**Assignment:**
Leave out the pictures, and write out exactly the lines from the beginning of the material to the line holding "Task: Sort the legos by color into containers", that line included, and nothing else.

**Dataset entries:**

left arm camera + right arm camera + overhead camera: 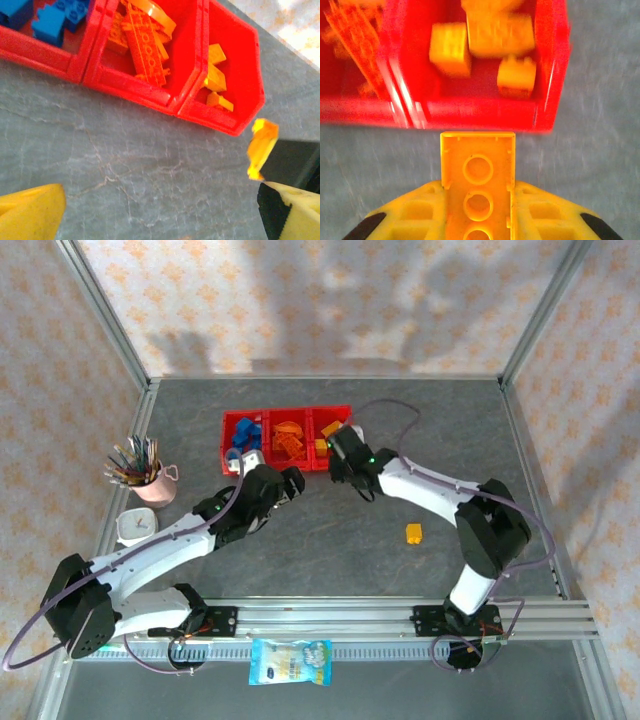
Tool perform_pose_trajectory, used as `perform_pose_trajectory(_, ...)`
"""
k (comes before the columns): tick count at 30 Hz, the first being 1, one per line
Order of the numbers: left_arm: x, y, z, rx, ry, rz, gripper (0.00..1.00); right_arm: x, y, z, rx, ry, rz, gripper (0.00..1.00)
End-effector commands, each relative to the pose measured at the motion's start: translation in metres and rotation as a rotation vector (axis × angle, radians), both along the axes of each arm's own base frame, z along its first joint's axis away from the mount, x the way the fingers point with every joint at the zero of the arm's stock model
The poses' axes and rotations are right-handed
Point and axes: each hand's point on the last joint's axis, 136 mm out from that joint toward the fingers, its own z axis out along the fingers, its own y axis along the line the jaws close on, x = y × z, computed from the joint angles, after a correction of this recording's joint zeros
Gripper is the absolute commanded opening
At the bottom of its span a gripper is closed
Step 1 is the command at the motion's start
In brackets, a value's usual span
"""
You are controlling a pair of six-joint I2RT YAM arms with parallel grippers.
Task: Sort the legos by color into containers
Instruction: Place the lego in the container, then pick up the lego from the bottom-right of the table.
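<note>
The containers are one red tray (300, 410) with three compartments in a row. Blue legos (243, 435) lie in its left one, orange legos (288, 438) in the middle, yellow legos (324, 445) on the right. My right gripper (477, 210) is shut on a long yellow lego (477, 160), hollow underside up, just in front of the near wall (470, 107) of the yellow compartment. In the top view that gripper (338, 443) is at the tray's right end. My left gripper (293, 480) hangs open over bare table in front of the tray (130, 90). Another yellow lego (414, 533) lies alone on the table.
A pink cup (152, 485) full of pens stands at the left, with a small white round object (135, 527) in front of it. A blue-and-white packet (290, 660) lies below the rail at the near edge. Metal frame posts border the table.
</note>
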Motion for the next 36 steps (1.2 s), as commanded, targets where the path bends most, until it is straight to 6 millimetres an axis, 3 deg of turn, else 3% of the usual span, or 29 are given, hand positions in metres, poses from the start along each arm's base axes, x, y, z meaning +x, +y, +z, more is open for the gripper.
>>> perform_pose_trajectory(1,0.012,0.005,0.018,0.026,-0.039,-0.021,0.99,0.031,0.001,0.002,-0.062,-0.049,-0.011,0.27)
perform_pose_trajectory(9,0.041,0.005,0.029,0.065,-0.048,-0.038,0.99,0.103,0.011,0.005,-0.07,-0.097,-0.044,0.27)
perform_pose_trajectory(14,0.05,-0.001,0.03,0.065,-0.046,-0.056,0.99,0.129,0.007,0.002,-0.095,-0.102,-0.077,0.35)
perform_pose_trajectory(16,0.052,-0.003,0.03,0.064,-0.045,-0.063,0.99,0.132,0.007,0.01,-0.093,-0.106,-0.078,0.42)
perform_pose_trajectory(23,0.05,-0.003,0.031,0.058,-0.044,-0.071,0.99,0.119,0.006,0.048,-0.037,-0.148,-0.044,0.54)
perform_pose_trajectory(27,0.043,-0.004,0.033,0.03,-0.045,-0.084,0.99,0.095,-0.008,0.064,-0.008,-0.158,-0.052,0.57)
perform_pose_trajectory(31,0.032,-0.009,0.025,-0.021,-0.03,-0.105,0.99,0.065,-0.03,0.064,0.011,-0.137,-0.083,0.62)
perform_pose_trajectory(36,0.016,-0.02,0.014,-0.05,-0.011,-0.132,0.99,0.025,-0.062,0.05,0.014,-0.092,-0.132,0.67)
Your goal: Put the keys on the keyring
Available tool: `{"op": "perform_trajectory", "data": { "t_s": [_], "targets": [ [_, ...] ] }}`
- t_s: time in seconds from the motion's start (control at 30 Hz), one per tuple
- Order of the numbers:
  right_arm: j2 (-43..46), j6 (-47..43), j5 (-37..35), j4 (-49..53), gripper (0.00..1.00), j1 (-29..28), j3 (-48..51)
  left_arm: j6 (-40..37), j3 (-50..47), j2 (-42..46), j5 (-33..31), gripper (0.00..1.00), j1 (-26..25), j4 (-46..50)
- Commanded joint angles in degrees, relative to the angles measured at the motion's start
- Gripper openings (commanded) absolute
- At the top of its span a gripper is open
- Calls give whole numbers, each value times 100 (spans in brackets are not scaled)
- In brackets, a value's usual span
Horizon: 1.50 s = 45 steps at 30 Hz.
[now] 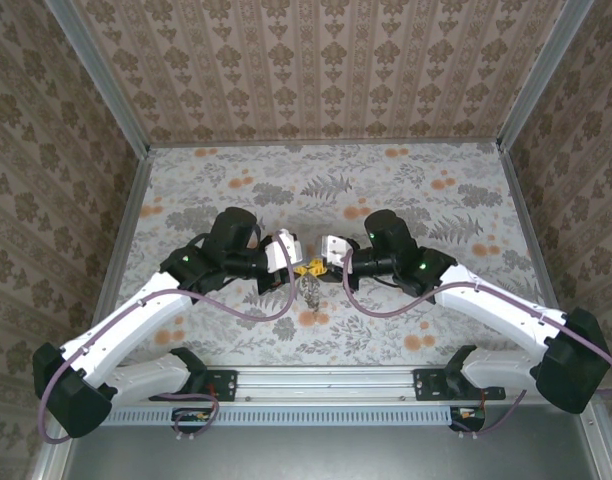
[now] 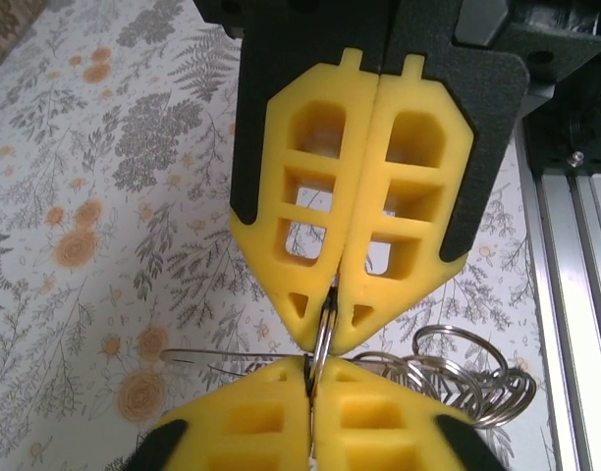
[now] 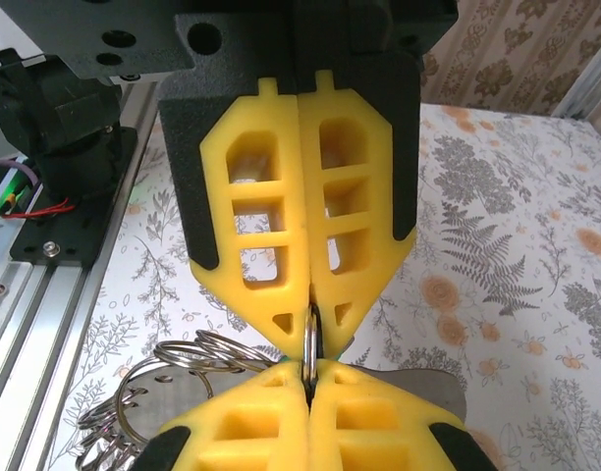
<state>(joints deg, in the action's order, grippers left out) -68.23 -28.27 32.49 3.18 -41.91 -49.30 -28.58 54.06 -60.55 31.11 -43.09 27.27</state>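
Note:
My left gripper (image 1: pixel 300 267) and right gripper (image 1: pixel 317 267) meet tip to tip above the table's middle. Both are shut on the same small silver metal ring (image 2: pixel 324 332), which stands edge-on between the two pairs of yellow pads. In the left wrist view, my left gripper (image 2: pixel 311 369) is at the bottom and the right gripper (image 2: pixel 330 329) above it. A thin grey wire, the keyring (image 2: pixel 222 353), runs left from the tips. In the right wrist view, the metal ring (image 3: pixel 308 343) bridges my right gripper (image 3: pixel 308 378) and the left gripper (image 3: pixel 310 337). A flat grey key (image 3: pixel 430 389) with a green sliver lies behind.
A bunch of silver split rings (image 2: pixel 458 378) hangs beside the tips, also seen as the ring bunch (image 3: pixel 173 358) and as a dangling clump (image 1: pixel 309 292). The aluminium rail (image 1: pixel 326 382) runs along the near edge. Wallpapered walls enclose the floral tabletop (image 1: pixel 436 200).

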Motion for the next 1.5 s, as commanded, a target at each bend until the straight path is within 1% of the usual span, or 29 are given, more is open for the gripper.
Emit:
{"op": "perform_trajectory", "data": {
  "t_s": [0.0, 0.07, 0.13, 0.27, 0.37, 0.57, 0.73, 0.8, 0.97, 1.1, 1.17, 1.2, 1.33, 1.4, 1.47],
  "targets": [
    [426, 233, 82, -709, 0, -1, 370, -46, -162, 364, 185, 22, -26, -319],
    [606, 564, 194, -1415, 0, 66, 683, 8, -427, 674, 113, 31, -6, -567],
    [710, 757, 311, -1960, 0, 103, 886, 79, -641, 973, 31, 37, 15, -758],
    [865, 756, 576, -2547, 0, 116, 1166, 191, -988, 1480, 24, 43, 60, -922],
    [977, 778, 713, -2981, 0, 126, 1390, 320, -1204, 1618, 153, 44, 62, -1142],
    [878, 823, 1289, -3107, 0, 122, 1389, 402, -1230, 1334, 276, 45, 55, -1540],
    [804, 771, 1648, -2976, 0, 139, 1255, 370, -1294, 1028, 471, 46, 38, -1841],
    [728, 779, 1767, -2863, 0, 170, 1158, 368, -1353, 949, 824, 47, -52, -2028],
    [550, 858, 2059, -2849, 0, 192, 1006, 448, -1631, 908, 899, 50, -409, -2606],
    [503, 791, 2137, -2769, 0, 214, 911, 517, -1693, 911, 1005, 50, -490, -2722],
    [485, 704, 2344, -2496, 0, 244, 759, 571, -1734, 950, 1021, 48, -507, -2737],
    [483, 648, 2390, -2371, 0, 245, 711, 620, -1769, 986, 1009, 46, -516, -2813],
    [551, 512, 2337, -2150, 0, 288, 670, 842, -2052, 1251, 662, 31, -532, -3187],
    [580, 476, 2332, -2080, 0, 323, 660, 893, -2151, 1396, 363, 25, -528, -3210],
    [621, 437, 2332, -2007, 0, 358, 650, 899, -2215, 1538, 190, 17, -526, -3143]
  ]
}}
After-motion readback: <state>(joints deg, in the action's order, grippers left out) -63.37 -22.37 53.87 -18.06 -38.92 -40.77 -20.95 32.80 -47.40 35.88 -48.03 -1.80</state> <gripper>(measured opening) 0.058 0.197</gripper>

**Exercise answer:**
left arm camera + right arm camera + overhead camera: 
Tool perform_pose_trajectory, used as `perform_pose_trajectory(_, ...)`
"""
k (comes before the columns): tick count at 30 Hz, the first being 1, one per line
Order of the numbers: left_arm: x, y, z, rx, ry, rz, gripper (0.00..1.00); right_arm: x, y, z, rx, ry, rz, gripper (0.00..1.00)
End-effector commands, each relative to the pose measured at the motion's start: translation in metres and rotation as a rotation vector (axis × angle, radians), both along the axes of each arm's own base frame, z along its first joint's axis away from the mount, x the way the fingers point with every joint at the zero of the arm's stock model
The poses' axes and rotations are right-handed
Point and axes: each hand's point on the last joint's axis, 136 mm out from that joint toward the fingers, its own z axis out along the fingers, its own y axis along the line the jaws close on, x = y × z, computed from the joint angles, after a correction of this recording's joint zeros
Gripper is the absolute commanded opening
At the bottom of its span a gripper is closed
Step 1 is the command at the motion's start
In brackets, a value's usual span
"""
You are controlling a pair of six-joint I2RT YAM arms with parallel grippers.
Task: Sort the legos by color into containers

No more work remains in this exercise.